Fortalecer la autonomía estratégica tecnológica exige, por tanto, invertir en nuestras capacidades diferenciadoras, identificar nichos de liderazgo y construir ventajas comparativas sostenibles. Esto debe hacerse desde una lógica de apertura, sin romper con los principios del comercio internacional, pero con la capacidad de responder si otros actores hacen un uso instrumental o malicioso de nuestras dependencias.

Por eso, además de identificar nuestras propias vulnerabilidades, es fundamental evaluar en qué dependen otros de nosotros. Esta doble mirada –activa y pasiva– debe formar parte del análisis estratégico europeo. Ser autónomos no implica ser autosuficientes, sino ser imprescindibles en cadenas de valor clave y estar en condiciones de proteger nuestros intereses fundamentales sin renunciar a nuestra apertura al mundo.

Conclusiones
Competitividad, simplificación regulatoria y autonomía estratégica no son conceptos abstractos: son los tres pilares que deben sostener la acción digital de la UE en el nuevo ciclo institucional.

Construir una competitividad tecnológica real exige dejar de pensar en lo digital como un mero facilitador y empezar a tratarlo como el nuevo núcleo industrial del siglo XXI. Esto requiere visión estratégica, inversión sostenida, reformas estructurales y, sobre todo, una acción coordinada entre Estados miembros que evite duplicidades, gane escala y transforme capacidades dispersas en liderazgo colectivo.

Pero esa ambición sólo es posible si va acompañada de una regulación más simple, predecible y coherente, y de una gobernanza capaz de traducir la norma en resultados. El exceso normativo, la fragmentación institucional y las interpretaciones dispares entre países están erosionando la eficacia del modelo europeo y desincentivando la innovación. Lo que necesita Europa no es más regulación, sino una mejor aplicación de la que ya existe.

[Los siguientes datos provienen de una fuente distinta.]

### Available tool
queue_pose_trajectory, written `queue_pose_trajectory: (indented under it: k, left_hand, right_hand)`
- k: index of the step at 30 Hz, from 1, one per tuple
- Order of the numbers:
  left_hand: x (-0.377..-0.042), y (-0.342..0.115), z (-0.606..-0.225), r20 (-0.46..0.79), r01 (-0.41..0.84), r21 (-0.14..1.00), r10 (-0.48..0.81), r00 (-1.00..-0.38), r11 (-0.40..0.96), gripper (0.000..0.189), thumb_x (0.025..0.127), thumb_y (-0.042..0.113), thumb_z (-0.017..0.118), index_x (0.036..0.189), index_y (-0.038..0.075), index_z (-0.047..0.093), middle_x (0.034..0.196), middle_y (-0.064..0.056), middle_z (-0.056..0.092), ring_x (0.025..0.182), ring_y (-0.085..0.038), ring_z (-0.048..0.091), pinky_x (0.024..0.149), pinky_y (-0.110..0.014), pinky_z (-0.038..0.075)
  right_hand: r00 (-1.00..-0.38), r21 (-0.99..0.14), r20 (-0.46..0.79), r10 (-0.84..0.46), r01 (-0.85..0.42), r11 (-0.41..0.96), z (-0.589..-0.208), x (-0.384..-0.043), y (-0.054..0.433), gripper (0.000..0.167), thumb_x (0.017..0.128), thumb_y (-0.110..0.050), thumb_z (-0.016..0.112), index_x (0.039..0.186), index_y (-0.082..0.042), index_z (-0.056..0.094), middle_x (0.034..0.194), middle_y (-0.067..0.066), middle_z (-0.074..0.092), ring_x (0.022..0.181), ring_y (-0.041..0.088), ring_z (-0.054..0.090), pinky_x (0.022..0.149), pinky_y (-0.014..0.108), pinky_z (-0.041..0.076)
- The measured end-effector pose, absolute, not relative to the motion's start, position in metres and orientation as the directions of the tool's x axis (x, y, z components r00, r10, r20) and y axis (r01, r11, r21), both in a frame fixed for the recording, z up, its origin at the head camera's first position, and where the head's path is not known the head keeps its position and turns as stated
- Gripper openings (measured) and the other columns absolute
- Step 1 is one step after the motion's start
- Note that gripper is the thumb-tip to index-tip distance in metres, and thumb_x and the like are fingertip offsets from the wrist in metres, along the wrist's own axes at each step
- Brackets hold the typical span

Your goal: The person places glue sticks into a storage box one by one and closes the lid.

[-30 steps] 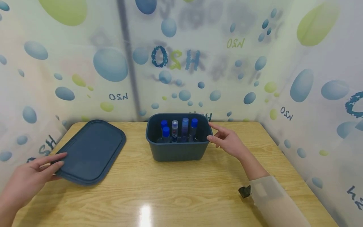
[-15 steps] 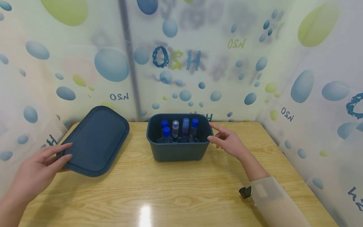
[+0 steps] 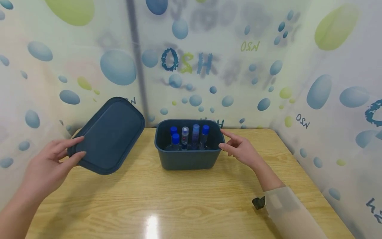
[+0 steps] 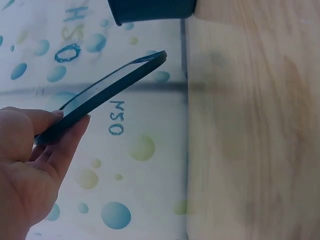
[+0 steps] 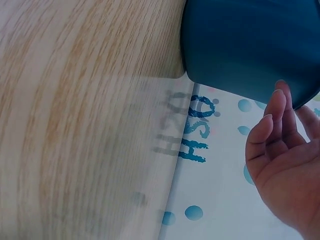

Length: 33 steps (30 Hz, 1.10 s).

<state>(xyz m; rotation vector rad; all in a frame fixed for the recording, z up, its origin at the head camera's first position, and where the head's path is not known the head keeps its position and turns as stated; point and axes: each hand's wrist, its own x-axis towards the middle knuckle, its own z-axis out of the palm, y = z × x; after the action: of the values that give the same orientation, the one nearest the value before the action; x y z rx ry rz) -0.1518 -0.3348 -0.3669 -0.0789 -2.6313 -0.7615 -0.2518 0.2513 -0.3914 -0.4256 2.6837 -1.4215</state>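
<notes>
My left hand (image 3: 49, 167) pinches the near-left corner of a dark blue lid (image 3: 110, 136), thumb on one face and fingers at the edge. The lid is tilted, up off the table; the left wrist view shows the lid (image 4: 107, 95) edge-on. A matching dark blue bin (image 3: 188, 160) stands uncovered on the table. Inside are several bottles (image 3: 185, 137), clear or bluish, most with blue caps; their bases are hidden. My right hand (image 3: 240, 149) touches the bin's right end at the rim. In the right wrist view, fingertips (image 5: 281, 87) rest against the bin's outer wall.
The wooden table (image 3: 179, 196) runs back to a patterned curtain (image 3: 191, 89) of blue and green ovals and mirrored lettering. More curtain hangs on both sides. A small black object (image 3: 258, 202) sits at my right sleeve's cuff (image 3: 276, 196).
My left hand has raised the lid off the table and carried it right and farther back, tilting it. My right hand and the bin have stayed put.
</notes>
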Motion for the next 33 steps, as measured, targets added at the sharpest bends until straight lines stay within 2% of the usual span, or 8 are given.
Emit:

Sobre esa base, puede construirse una autonomía estratégica tecnológica abierta al mundo, basada no en el repliegue ni en la autosuficiencia, sino en reducir vulnerabilidades, consolidar ventajas comparativas clave y convertirse en un actor imprescindible dentro de las cadenas de valor globales.

El nuevo ciclo institucional debe dejar atrás la inflación normativa y el cortoplacismo fragmentado para pasar a una estrategia digital común que una medios, multiplique efecto y conecte ambición con ejecución. Europa no tiene que empezar de cero. Pero sí tiene que actuar con urgencia.